• [Task statement]:
Below is a listing with pictures in it; transcribe exactly the lines from the one that has "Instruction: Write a" through the one that has "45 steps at", and omit those pictures.

*** Data to use ***

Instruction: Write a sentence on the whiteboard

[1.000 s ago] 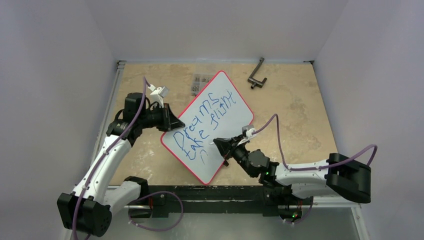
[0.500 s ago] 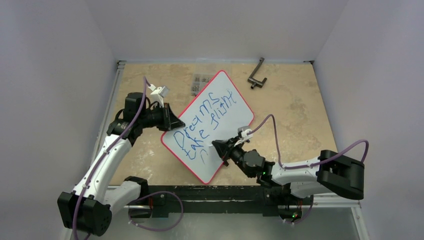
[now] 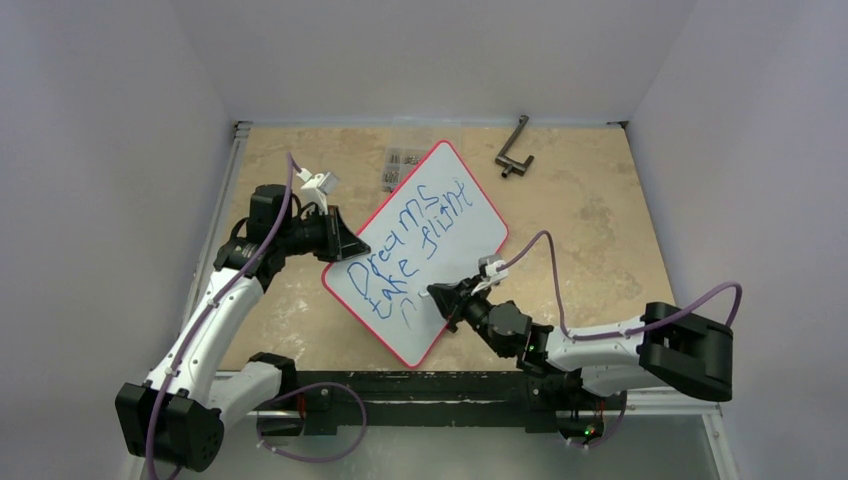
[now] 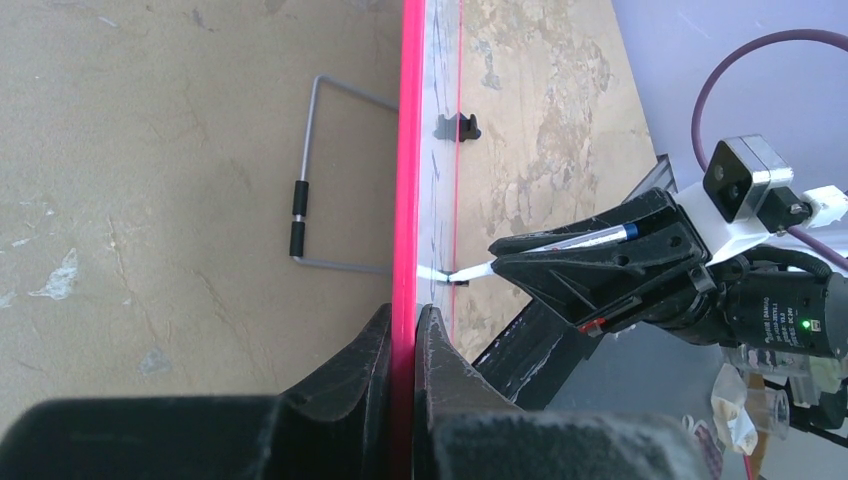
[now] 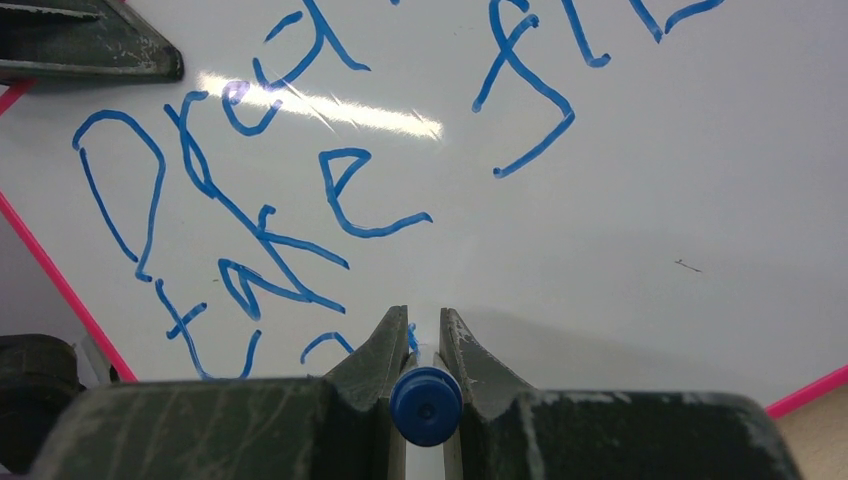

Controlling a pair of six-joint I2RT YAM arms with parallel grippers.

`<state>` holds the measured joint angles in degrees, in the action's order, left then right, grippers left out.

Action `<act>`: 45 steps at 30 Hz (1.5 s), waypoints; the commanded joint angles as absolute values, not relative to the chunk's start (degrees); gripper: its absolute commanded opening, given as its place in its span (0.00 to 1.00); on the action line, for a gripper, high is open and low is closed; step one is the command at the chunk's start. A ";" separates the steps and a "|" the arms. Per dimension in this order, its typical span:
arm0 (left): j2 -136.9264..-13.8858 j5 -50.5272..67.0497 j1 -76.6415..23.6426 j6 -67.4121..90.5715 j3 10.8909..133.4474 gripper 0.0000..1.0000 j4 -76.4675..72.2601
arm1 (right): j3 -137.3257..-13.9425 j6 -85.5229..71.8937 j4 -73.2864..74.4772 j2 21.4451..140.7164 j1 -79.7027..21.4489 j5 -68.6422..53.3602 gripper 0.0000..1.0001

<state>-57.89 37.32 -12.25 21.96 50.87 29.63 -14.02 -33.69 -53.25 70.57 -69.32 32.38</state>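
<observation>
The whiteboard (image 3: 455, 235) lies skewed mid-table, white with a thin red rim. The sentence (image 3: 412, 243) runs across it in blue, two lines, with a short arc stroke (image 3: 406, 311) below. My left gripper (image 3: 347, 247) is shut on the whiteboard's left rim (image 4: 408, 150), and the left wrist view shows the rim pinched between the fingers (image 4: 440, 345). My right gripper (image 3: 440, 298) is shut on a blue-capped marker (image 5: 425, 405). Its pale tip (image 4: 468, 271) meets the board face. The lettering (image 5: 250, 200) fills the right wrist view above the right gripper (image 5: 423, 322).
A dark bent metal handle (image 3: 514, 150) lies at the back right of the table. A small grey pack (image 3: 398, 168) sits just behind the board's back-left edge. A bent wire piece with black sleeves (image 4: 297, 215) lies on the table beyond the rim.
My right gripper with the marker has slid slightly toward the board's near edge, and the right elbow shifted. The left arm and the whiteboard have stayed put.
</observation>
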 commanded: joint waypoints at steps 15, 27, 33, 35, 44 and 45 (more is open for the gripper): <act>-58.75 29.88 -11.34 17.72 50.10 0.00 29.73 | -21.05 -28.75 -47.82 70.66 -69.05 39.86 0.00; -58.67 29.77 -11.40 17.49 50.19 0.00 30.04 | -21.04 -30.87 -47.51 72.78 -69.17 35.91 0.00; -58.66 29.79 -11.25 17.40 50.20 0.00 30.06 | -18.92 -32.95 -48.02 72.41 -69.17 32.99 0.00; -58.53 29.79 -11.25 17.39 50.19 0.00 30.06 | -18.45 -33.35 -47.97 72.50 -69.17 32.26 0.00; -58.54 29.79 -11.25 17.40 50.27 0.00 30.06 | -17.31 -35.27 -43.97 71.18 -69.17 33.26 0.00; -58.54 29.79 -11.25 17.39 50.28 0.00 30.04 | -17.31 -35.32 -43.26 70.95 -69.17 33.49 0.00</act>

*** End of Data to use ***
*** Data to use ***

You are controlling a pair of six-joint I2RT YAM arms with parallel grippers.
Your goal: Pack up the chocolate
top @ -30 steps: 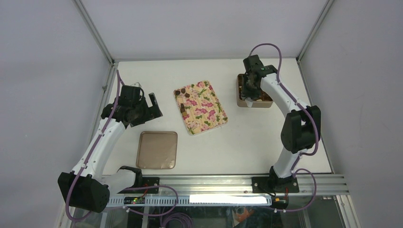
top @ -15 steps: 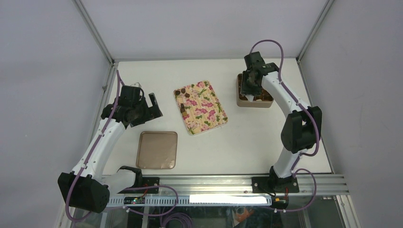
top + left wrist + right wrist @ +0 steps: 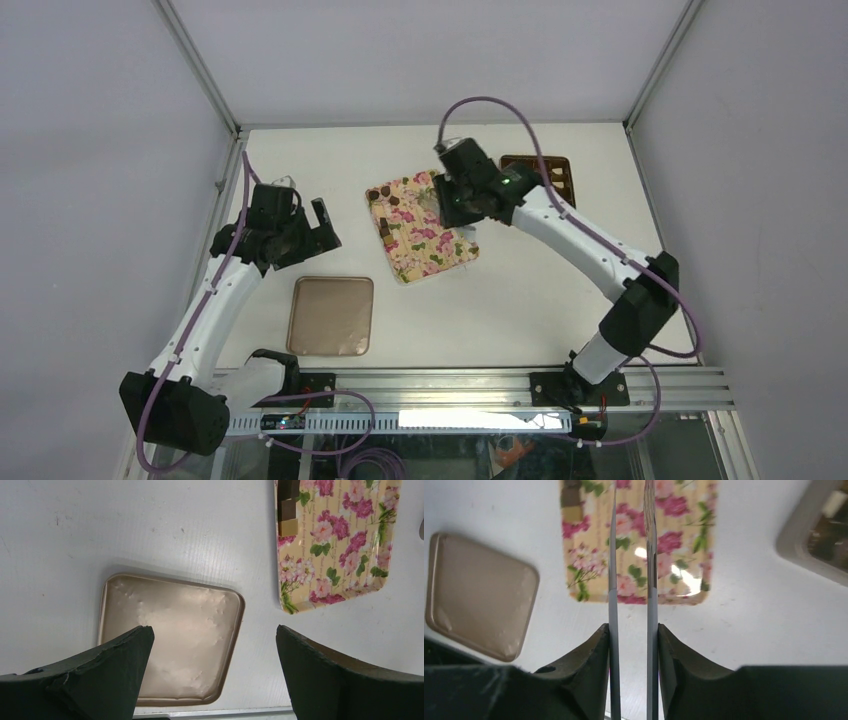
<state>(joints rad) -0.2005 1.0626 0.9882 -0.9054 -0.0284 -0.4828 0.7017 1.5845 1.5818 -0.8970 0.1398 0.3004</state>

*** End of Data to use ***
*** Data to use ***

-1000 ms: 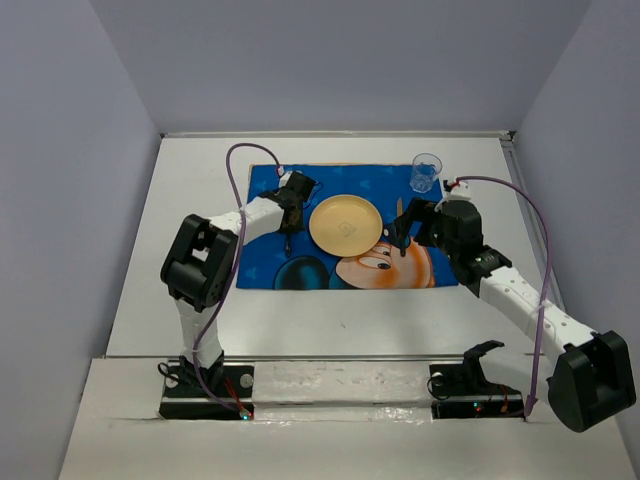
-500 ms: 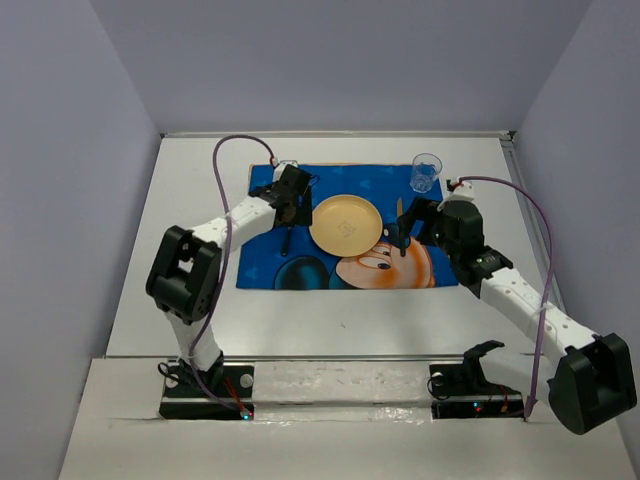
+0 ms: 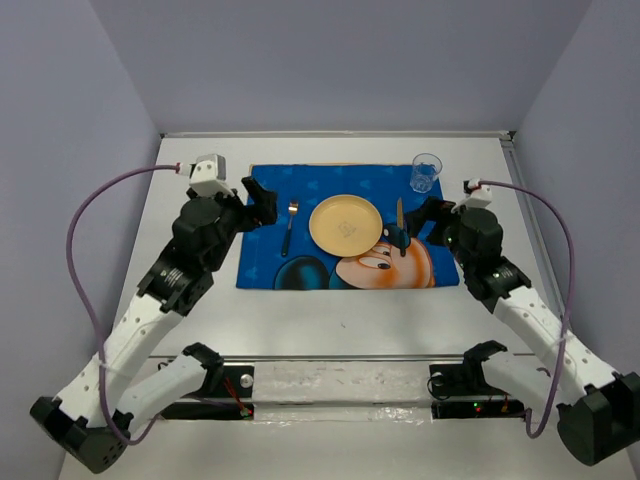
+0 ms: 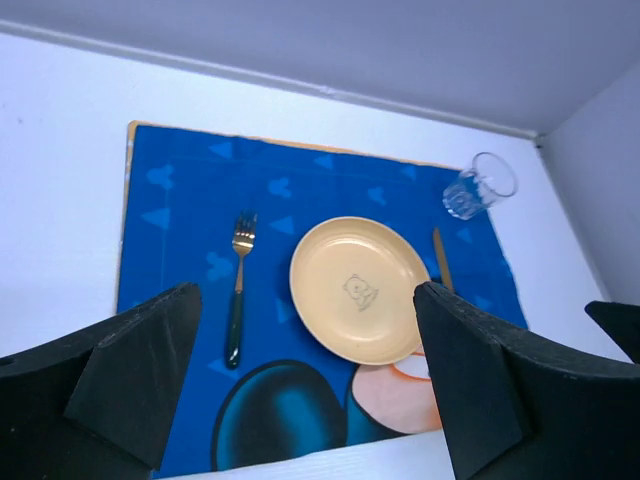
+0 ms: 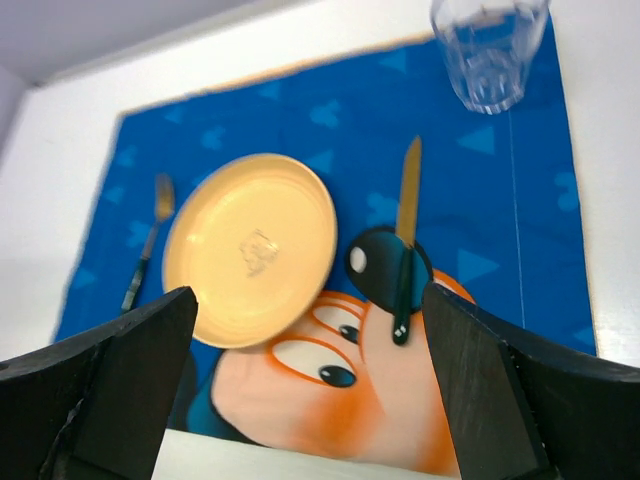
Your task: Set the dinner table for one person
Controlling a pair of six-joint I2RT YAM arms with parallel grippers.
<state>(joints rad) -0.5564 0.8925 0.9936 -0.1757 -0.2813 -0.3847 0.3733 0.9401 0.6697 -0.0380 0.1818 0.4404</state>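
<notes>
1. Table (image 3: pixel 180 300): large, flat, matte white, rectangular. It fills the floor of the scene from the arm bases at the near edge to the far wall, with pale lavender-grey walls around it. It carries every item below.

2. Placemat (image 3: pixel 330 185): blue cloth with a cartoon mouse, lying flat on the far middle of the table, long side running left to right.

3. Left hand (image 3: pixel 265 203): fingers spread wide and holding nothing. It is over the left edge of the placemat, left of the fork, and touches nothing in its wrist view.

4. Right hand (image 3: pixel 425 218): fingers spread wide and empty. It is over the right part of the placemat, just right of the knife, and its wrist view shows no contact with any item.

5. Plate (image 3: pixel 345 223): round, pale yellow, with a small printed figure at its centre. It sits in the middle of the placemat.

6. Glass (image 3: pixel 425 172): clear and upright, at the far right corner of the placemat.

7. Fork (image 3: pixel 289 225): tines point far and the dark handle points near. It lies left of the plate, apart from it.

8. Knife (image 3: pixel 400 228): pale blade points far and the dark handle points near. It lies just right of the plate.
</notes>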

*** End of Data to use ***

• [The answer]:
Instruction: Write a sentence on the whiteboard

[1.000 s ago] 
[0.500 s ago] 
[now] 
[now] 
[now] 

Controlling a pair of six-joint I2RT YAM arms with parallel grippers.

`<state>` holds the measured joint angles in degrees, in the action's order, left then right, grippers left out.

Action `<act>`: 45 steps at 30 Hz (1.5 s), waypoints; the commanded joint angles as absolute values, not relative to the chunk's start (degrees); gripper: its absolute commanded opening, given as its place in its span (0.00 to 1.00); on the action line, for a gripper, high is open and low is closed; step one is the command at the chunk's start. A ";" separates the steps and a "|" the arms. Per dimension in this order, its typical span:

The requested output has been fully supplied.